The Sermon on the Mount is not about half way love, thin love.  Love when it is convenient. Love when it feels good. Love when it is easy.  Love when it doesn’t cost anything. No. The Sermon on the Mount is about real love, not fake love, not artificial love, not the illusion of love.  It’s about true love. 

The way of love expressed in the Sermon on the Mount was wildly radical in Jesus’ time and in the context of the writer of the Gospel of Matthew.  So we can’t just say, Well that was o.k. for those people back then but now things are different. Even in the first century the Sermon on the Mount was a complete reversal of the general value system of the day.  Jesus is rejecting the use of violence in any form. He is rejecting the assumption that wealth is a sign of Divine favor.  He is talking about repenting and changing behavior.  Turning to a new way of life, thinking, and being that is not based on violence, greed, or the degradation of others.  

Jesus was laying the foundation for a beautiful life for his followers and for the world.  Freedom from consumerism, self centeredness, hostility, guilt, anger, anxiety, and self pity.  A joyous celebration of community and solidarity and Creation. But make no mistake. It was subversive and it was not considered reasonable.   

Note that the Sermon on the Mount completely endorses pacifism.  No use of violence.  In any circumstance.  There was nothing reasonable about that in the first century or, it seems, in this century where churches employ armed guards for security on Sunday morning.   Pacifism was considered wildly radical and impractical then and now.

But why would you need violence?  If you love your enemy, you no longer have an enemy.  The enemy no longer exists if you love the person. The enemy becomes a friend or at least an acquaintance or a fellow human being in the human family.   So no need for violence when you no longer have enemies. But that kind of transformation is challenging. As Professor David Galston observes, “To try to understand my enemy is to accept that the force of love demands both my personal growth and the annihilation of my prejudices.”  [Embracing the Human Jesus:  A Wisdom Path for Contemporary Christianity, p. 109]  You see, it is radical and life changing, this Sermon on the Mount.   
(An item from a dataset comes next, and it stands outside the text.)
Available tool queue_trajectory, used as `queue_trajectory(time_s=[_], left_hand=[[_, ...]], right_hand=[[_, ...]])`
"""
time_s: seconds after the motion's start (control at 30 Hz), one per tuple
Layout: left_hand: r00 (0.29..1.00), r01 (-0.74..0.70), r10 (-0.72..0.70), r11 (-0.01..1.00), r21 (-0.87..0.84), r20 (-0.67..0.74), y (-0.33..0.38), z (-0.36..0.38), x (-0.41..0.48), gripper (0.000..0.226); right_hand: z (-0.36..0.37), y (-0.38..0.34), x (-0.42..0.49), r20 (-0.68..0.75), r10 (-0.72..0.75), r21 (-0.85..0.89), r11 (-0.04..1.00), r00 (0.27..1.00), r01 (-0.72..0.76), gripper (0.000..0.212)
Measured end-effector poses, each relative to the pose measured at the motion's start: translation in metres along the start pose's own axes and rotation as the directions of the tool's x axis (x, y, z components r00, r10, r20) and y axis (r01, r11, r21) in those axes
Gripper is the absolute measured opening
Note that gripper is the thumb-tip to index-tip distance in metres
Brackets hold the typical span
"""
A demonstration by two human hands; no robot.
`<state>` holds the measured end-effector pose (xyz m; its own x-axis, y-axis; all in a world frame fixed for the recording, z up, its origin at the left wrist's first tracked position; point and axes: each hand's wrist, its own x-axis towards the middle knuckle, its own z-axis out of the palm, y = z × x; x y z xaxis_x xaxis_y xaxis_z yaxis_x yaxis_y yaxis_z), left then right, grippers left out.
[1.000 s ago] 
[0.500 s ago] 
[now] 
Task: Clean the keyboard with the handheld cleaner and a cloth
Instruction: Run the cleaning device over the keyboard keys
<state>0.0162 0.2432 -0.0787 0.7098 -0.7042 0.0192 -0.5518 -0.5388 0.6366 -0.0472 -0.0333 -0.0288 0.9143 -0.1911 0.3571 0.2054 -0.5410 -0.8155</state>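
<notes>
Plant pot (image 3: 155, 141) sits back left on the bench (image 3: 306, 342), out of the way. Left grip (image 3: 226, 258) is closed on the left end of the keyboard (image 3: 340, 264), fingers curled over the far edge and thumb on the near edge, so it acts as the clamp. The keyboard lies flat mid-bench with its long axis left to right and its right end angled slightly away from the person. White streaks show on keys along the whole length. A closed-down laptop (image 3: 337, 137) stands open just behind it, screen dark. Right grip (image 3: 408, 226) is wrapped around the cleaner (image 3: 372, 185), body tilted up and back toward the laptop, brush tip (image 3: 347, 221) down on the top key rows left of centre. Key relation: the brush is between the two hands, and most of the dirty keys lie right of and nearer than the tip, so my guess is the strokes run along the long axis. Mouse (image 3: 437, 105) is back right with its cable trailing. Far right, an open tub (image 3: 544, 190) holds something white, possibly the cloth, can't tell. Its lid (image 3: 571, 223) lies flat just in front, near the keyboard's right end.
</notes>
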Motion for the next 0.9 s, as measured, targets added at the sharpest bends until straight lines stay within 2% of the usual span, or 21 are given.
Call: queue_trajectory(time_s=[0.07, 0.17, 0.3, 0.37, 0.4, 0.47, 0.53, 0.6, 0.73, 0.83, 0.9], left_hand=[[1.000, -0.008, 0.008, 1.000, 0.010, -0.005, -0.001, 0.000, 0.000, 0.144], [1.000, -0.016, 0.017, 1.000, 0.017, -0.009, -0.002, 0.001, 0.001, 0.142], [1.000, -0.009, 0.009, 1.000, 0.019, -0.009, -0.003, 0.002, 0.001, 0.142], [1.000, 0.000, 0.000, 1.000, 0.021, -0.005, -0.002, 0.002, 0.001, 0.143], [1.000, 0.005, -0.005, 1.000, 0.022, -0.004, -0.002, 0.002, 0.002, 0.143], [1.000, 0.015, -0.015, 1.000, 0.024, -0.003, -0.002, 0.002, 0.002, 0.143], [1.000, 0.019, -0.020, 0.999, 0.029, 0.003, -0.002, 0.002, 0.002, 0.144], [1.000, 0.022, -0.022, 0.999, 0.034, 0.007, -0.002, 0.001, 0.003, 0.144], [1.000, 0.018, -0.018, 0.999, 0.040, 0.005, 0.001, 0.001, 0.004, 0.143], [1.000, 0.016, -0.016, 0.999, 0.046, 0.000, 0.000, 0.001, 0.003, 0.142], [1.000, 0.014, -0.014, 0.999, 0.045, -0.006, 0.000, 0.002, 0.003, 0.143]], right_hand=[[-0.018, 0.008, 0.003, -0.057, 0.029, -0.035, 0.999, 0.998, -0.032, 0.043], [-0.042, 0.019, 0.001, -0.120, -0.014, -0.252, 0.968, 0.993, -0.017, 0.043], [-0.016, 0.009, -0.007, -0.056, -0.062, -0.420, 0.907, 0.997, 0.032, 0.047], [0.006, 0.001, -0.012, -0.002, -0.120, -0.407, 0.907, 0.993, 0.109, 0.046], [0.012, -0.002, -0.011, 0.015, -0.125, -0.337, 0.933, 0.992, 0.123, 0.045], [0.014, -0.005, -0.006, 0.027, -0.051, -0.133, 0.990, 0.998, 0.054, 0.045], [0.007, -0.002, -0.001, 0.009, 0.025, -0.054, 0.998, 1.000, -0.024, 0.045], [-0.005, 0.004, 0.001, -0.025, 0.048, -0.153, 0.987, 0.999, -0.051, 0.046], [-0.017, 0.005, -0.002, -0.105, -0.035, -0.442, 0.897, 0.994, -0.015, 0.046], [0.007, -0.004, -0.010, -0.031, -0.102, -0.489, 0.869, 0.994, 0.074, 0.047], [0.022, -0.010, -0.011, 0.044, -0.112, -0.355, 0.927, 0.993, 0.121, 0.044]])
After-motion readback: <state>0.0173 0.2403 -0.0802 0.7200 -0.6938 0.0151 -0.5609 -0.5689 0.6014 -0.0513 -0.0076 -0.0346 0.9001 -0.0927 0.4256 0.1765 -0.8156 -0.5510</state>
And, that is how people thought of the church back in the first century.  Wildly radical. Life changing. Unreasonable. Subversive. And people were drawn to this alternative reality because it offered a new way of life.  They wanted something else. A new way to deal with the troubles of life and the injustices that create human suffering. And people found a life-giving alternative in the teachings of Jesus and the community that formed around those teachings.  

The Sermon on the Mount may seem like common sense, it may seem natural for the few people like  Katharine Conover who spoke last week in church having spent her life living by these teachings. But to those who have not made that commitment, the Sermon on Mount still seems way out.
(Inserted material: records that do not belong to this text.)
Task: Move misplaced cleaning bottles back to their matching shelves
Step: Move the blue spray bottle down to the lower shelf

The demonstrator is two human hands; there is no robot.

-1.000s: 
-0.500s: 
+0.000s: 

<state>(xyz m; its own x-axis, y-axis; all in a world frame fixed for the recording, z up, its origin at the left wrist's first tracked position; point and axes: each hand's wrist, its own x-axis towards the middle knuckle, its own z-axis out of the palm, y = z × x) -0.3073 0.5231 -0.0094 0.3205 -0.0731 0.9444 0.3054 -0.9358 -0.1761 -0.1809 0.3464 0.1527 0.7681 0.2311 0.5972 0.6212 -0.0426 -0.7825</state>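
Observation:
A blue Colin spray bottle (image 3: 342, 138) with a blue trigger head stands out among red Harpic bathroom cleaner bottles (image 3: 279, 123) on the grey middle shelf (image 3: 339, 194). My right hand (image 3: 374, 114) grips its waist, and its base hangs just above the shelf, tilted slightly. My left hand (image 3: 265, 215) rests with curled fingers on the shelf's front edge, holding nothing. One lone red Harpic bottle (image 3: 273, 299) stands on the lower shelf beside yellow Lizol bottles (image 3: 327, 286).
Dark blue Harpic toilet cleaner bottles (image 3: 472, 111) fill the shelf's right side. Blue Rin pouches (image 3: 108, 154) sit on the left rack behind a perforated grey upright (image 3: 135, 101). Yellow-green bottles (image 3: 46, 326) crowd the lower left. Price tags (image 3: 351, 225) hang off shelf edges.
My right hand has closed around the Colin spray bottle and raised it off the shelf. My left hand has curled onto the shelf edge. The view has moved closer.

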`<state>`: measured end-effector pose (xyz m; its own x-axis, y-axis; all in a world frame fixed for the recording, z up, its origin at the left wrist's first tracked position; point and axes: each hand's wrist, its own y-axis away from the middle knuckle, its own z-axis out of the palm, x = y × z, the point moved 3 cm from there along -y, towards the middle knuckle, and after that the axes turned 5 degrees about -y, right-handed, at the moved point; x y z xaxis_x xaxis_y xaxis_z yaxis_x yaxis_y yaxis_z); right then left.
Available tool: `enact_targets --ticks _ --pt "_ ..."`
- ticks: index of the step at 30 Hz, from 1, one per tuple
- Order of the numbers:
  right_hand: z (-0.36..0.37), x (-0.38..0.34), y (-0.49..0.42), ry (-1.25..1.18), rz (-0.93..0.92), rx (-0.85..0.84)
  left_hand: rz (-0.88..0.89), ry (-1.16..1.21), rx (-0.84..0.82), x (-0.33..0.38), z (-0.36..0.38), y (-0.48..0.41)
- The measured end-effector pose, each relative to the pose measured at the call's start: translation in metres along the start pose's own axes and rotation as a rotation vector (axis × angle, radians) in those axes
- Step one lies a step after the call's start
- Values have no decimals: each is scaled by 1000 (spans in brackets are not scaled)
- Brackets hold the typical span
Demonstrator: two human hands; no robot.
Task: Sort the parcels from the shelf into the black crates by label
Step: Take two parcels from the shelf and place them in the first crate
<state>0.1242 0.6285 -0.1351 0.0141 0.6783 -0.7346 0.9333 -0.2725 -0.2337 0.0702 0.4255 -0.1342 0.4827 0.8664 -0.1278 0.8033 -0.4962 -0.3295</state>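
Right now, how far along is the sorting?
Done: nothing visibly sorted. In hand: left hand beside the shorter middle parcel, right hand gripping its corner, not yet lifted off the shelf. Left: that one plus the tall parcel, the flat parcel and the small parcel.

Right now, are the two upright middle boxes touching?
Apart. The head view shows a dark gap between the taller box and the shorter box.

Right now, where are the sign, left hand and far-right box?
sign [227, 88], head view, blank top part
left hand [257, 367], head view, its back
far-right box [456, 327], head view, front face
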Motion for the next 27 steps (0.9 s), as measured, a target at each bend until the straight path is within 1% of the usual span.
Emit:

I am wondering what things would be like if everyone who joined the church for the past 2,000 years memorized the Sermon on the Mount, as Katharine did.  What kind of church and world would we have if all the people who self identify as Christian could recite those chapters of Matthew? I think we would have a much different church to start with and I think we would have a much different world.  I don’t think we would have the violent society we have created and are living in today. I don’t think we would have the wars that we have today. I don’t think we would have the strangling greed that is sucking the life out of our country and world today.  I don’t think we would have the environmental cataclysm that is ravaging Earth today.  

If Christians memorized the Sermon on the Mount, or even read it, learned it, and just aspired to live by it, I think we would have a very different world than we do today.  

But the church, overall, has neglected the moral and ethical imperatives of the Sermon on the Mount.  The church with rare exceptions doesn’t insist that people memorize the Sermon on the Mount. The church, except in some small groups, does not emphasize these teachings.  If anything, the church has held them up as pie in the sky, impossible ideals. For another time and place. Maybe back in the first century or in the great beyond. But not for here and now.  Jesus meant them for here and now.  

There are very few Christians like Katharine Conover who have memorized the Sermon on the Mount and tried to use it as a practical guide for living.  And the church as an institution has largely ignored it. And we are all suffering because of it.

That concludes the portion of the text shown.